— Task directions —
What is needed here is an exact repetition of the records below, beginning at the line that has "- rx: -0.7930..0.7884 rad" and stopping after the line that has "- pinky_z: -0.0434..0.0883".

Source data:
__________

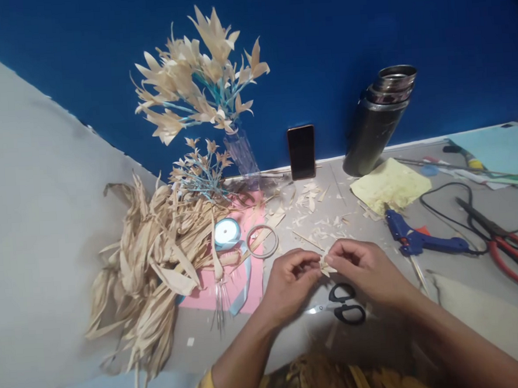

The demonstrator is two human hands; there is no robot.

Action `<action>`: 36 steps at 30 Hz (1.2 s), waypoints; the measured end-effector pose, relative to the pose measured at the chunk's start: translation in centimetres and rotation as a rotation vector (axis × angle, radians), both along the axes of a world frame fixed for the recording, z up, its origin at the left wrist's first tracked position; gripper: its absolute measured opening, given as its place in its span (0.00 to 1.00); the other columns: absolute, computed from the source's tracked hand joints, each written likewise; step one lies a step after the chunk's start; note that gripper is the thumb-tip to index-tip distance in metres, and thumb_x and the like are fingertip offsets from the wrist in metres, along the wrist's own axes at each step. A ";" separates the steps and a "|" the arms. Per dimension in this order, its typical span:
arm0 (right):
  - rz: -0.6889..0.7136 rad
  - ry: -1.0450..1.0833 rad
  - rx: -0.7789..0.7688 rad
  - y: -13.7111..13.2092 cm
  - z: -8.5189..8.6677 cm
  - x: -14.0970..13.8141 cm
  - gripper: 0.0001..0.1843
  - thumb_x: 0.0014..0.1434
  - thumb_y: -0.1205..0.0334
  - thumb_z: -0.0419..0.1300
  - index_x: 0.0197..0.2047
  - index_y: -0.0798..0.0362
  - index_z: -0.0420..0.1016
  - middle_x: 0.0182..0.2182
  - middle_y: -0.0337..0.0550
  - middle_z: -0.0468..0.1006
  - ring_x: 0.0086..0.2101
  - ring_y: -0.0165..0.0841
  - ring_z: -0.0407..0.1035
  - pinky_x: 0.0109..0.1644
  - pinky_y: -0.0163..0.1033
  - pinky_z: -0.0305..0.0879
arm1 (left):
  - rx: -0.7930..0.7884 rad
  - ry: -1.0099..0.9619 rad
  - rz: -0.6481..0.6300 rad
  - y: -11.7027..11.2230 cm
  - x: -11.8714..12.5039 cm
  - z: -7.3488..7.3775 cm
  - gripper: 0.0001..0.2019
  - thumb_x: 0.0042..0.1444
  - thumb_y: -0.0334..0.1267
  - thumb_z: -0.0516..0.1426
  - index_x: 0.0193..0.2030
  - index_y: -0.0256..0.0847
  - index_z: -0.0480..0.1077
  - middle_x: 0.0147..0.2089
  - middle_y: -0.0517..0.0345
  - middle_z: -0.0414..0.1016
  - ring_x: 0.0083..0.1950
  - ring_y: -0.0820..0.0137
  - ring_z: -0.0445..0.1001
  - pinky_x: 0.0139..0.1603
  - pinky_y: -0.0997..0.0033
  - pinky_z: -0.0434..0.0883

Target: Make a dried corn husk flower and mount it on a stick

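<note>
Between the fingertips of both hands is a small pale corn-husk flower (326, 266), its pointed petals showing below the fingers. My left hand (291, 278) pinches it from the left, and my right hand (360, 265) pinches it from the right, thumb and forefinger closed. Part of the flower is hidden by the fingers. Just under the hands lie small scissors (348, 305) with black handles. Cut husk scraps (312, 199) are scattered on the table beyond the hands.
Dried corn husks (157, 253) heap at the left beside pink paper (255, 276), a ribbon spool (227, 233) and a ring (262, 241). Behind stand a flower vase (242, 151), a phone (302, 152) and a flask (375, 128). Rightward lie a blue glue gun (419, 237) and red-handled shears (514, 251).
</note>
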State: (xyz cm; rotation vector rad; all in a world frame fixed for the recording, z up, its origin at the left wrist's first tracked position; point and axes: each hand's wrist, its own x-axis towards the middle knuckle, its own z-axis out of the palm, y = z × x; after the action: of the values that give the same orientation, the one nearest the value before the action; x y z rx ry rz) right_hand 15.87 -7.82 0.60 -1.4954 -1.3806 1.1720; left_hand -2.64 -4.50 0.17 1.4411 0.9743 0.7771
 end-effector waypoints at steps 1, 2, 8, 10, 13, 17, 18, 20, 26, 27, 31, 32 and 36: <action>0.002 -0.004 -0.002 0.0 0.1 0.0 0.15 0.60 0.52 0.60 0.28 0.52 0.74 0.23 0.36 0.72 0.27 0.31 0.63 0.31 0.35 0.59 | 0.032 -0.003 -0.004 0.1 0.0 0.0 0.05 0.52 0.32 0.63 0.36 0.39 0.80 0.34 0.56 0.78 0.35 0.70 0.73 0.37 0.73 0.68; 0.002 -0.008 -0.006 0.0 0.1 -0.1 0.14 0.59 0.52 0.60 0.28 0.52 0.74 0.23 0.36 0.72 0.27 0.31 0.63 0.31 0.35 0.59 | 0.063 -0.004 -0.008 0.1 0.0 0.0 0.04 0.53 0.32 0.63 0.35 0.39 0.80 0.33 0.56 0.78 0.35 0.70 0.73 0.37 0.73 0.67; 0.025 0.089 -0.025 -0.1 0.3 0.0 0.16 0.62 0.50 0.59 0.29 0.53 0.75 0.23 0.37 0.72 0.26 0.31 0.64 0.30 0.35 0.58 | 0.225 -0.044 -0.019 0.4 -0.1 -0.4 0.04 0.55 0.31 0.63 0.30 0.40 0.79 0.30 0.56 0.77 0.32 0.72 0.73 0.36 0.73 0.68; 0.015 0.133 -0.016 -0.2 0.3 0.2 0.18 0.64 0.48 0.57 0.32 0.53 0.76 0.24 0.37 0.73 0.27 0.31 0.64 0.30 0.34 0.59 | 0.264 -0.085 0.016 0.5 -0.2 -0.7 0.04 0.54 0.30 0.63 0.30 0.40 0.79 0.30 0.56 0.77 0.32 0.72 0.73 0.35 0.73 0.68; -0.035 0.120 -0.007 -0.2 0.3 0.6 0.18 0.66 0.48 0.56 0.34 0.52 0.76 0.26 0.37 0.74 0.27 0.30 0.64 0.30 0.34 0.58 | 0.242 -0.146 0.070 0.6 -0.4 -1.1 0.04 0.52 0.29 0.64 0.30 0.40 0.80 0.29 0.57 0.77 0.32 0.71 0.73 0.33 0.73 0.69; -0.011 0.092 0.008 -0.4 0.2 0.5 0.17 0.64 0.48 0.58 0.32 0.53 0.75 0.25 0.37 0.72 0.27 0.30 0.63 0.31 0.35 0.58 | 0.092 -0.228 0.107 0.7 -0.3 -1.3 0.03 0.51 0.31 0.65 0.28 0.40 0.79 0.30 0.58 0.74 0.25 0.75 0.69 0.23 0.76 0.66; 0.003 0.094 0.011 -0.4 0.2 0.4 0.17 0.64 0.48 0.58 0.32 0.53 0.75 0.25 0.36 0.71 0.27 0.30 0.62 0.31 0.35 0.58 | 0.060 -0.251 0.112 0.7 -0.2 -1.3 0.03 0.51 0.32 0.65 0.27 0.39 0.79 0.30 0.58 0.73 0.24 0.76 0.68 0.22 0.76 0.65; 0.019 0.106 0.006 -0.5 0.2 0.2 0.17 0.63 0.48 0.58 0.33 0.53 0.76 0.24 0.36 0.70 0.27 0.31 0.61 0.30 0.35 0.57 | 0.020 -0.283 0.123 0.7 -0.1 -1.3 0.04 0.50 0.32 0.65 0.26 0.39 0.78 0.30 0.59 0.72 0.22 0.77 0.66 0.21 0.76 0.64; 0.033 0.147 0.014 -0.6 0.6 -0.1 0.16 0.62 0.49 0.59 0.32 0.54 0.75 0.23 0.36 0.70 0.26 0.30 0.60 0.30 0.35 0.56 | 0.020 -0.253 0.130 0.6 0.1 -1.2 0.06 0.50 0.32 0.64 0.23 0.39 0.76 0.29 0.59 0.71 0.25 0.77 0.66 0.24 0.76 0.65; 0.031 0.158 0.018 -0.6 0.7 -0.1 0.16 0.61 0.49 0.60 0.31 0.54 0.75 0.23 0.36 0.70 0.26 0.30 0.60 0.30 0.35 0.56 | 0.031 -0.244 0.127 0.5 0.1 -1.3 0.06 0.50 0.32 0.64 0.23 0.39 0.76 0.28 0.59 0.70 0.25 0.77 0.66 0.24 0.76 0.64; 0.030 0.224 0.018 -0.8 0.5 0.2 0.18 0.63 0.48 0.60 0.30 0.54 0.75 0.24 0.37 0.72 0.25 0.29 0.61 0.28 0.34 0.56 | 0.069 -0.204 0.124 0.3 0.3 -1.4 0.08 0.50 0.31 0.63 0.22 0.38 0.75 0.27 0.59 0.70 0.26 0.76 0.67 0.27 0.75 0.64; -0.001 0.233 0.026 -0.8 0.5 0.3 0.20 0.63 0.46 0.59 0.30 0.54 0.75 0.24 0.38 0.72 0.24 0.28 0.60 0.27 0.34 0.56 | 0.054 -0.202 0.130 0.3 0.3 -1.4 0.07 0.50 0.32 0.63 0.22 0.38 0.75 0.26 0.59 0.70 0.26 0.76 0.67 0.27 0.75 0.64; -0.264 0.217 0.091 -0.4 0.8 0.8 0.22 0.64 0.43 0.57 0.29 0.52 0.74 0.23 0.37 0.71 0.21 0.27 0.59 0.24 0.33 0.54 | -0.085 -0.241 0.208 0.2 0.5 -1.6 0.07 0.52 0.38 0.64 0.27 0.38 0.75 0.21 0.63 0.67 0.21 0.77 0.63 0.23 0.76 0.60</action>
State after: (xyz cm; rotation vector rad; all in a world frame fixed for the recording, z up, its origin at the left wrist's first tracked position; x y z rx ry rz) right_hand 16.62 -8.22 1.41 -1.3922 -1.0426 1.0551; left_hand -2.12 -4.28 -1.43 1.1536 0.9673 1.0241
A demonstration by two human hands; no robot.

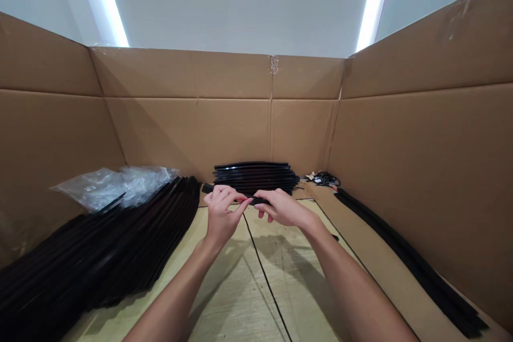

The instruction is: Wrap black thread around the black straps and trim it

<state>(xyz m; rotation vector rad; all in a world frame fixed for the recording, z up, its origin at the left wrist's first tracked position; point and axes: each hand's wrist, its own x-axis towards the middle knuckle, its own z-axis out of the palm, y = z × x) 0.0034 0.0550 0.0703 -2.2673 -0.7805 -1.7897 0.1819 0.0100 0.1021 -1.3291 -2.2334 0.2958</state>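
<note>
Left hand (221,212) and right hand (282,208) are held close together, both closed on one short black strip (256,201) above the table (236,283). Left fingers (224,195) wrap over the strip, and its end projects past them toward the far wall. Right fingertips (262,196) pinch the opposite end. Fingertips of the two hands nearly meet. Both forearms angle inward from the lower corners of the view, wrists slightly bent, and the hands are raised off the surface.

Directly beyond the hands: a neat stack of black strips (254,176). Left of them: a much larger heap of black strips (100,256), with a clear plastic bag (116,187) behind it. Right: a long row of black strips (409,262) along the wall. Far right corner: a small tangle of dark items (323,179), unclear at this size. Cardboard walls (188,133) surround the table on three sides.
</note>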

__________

— Written answer —
  - rx: -0.7930..0.7884 rad
  - ry: -1.0099..0.9619 rad
  - rz: -0.6481..0.6300 rad
  - y: -11.7027..11.2230 cm
  - x: -11.8714..12.5039 cm
  - z: -7.3488..7.3775 cm
  - gripper: 0.0001..0.2019
  - thumb_x: 0.0042..0.1444
  - thumb_y: -0.0334..0.1267
  - thumb_z: -0.0516..0.1426
  - index_x: 0.0193..0.2030
  - index_y: -0.0256..0.0847
  - index_z: -0.0480..0.1077
  - middle_x: 0.0147..0.2089
  - middle_y: -0.0517..0.0345
  - middle_z: -0.0414..0.1016
  - ring_x: 0.0083..0.1950
  - ring_y: -0.0820..0.0137
  - ring_z: -0.0445..0.1001
  - pinky_x: 0.0139..0.1603
  - pinky_y: -0.0997..0.0033
  - pinky_z: -0.0434..0.0883

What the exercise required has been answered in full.